Milagro House, a Lancaster nonprofit that offers mothers a place to stay with their families while they get an education, plans to move from its 669 West Chestnut St., Lancaster, property, in the next two years.

Lancaster nonprofit Milagro House purchased a new building in September with plans to double the number of families living and getting an education on its property.

Milagro House has operated out of its current property for 14 years, housing Lancaster mothers in need and their families while they work toward an education.

Milagro’s executive director, Christina Duncan, feels that the current program is working as intended, but said the focus of the new home is to help more families.

"Our phone is ringing off the hook and we have a waiting list and it is really hard to tell a woman who is ready to move her family forward that we can’t accommodate her," Duncan said. "We just need to increase capacity."

Milagro House has operated in Lancaster for 20 years, offering impoverished and homeless mothers the chance to get a GED or a post-secondary education without having to worry about where they and their children are living.

"Children who live in poverty have a less likely chance to succeed. If we can get a mother to be sustainable, so can her children," Duncan said.

The nonprofit currently houses nine women and 14 children at its location at 669 W. Chestnut St. The communal home has an education space, where participants in the program can study after taking classes at Milagro’s school, which us rented out of St. Peter’s Lutheran Church.

The new property, at 132 and 134 South Prince St., Lancaster, is about 10,000 square feet and could hold twice as many families, according to Duncan. Milagro will be starting a capital campaign in 2019 to fund renovations, which are planned to be finished in two to three years. 

The nonprofit has not yet announced the cost of the new building, which Duncan said is slated to be announced at a later date.

Milagro sold a number of homes it had been using on South Christian Street to Habitat for Humanity in December 2017. Duncan said the other properties pulled the nonprofit in too many directions.

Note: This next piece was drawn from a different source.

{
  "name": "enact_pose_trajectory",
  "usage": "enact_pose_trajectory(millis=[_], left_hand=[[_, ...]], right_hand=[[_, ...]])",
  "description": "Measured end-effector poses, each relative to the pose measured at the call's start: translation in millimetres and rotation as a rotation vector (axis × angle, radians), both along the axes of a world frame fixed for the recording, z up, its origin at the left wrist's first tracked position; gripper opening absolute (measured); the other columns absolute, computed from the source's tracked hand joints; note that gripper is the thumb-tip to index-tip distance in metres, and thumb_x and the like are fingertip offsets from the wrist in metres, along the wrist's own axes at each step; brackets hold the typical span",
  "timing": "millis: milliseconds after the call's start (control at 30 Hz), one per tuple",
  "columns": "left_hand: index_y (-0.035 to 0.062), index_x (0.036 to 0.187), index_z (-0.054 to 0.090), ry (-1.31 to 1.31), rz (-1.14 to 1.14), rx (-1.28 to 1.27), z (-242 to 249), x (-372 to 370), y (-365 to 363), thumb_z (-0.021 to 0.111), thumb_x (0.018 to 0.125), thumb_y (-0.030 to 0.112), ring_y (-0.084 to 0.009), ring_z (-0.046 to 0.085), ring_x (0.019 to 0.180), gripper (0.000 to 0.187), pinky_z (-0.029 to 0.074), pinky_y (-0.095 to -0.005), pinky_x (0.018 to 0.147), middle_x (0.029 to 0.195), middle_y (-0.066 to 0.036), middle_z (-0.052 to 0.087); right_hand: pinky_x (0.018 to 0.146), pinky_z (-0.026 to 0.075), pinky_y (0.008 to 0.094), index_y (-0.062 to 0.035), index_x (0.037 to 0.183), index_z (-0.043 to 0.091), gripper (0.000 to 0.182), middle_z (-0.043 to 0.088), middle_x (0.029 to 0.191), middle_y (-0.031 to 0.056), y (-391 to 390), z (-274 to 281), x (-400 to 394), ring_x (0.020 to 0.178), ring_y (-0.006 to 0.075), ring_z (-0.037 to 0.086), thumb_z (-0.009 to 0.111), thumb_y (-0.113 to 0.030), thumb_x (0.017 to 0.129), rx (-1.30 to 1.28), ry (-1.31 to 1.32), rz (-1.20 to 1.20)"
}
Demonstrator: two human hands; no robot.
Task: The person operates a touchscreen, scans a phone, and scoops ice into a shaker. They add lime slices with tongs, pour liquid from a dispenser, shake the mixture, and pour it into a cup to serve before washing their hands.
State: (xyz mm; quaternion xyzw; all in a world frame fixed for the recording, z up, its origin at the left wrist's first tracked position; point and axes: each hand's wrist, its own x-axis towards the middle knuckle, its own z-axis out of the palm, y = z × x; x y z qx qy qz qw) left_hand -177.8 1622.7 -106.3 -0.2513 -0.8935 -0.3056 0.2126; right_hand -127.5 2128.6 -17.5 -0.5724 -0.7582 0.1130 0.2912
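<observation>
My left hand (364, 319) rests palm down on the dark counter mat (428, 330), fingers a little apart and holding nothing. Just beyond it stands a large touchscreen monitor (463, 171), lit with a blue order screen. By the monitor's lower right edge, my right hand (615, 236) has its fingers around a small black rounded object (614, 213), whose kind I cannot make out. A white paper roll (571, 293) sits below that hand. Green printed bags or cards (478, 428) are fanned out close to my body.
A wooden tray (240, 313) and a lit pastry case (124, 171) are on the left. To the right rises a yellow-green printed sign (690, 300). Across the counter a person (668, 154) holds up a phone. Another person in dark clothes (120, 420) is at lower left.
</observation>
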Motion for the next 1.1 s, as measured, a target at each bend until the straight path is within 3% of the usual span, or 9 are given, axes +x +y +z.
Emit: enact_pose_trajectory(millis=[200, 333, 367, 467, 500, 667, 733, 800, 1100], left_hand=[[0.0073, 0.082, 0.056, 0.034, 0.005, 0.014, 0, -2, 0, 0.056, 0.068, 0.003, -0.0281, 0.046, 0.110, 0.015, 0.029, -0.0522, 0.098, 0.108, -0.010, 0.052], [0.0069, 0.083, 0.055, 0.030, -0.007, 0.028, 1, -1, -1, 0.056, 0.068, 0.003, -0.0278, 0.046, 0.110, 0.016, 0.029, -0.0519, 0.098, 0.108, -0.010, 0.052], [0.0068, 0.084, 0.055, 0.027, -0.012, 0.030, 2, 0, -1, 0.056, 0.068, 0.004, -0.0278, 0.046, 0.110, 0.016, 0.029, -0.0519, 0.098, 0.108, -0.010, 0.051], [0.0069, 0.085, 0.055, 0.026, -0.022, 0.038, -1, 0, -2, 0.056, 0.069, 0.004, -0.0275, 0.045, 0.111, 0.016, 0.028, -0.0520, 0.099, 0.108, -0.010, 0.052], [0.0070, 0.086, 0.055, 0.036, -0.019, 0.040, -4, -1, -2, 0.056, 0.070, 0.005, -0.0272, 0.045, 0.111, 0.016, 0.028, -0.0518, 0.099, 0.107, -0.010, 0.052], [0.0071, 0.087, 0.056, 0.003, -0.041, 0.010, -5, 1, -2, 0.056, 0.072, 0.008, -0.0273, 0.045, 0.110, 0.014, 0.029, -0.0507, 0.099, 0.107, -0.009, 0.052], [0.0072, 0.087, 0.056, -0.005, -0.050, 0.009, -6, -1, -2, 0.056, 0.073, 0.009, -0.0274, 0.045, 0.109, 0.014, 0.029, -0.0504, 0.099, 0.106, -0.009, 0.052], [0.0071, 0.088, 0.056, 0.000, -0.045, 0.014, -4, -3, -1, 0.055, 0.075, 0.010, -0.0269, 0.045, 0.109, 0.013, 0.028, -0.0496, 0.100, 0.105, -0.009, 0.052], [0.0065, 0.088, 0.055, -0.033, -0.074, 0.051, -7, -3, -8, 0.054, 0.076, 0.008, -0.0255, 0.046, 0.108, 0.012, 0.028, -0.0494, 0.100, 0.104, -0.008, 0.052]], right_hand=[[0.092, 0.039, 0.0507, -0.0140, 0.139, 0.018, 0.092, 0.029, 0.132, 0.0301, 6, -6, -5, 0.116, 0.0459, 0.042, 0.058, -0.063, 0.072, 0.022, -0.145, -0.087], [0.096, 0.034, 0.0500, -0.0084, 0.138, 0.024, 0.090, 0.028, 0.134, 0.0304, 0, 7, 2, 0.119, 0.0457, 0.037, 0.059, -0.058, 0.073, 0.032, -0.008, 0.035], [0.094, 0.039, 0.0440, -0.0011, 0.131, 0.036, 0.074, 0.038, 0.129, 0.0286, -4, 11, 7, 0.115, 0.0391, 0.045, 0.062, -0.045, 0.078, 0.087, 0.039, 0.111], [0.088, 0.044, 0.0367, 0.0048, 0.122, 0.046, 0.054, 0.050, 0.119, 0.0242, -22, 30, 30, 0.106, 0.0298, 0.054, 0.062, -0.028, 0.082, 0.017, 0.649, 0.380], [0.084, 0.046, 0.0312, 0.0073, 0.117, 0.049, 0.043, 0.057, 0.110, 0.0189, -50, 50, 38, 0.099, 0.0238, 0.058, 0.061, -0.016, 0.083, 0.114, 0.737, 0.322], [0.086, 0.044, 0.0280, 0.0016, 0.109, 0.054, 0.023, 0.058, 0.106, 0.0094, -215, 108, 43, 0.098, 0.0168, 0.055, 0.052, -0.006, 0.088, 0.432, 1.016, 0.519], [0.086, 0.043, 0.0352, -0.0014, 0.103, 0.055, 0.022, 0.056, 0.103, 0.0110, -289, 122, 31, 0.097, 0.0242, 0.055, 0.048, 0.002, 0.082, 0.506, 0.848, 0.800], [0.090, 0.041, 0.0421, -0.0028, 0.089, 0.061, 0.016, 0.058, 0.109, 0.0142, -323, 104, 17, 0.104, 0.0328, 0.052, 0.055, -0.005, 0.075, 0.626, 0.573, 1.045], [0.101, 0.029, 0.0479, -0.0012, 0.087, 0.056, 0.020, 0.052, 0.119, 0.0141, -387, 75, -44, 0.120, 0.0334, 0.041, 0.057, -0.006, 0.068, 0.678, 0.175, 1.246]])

"Being under one roof gives us a more cohesive program," she said. "This allows us to develop some really wonderful collaborations in the Lancaster area."

As Milagro begins to pull together a capital campaign, Duncan said that it will be looking into how the organization can serve Lancaster more creatively. She said it’s possible that in the coming years Milagro will have a non-residential component, which could be facilitated by partnerships with other nonprofits.

Beyond the education portion of the program, Milagro also holds supporting programming like financial education and child care, which it will look into expanding with the new building.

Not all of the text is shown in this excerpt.